As the conference season begins we note that response rates in the order of 10-20% are not unusual in primary care research. Hardly generalisable. And yet we need sustainable and workable solutions that will promote health and well being in an ageing demography with increasing multimorbidity. Researchers take note the traditional gatekeeper in primary care, the general practitioner is occupied just keeping up with demand. There is no time to recruit, to seek informed consent or to deliver interventions that are being tested in a traditional randomised trial. At one time membership of networks with ‘committed’, well meaning practitioners were considered essential to successful research. In 2017 relying on anyone or any organisation that purports to guarantee recruitment rates or ‘collaboration’ seems at best naive and at worst risky.
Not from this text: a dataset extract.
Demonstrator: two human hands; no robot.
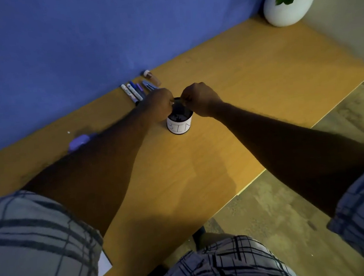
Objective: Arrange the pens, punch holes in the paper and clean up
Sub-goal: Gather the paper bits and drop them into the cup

Health requires people to make different choices. Eat better, drink less, take more exercise, jettison bad habits, consider when and where to seek medical advice. The traditional model of healthcare is evolving. The evolution is driven by technology that has fundamentally changed our experience of many if not all things. People consider themselves more time poor than they ever were.

The ability to satisfy desires instantly also breeds impatience, fuelled by a nagging sense that one could be doing so much else. People visit websites less often if they are more than 250 milliseconds slower than a close competitor, according to research from Google. More than a fifth of internet users will abandon an online video if it takes longer than five seconds to load. When experiences can be calculated according to the utility of a millisecond, all seconds are more anxiously judged for their utility. The Economist

The lesson for those hunting for better ways to reach people is to consider the least that can be done to get there. The answer may be waiting in all of our pockets.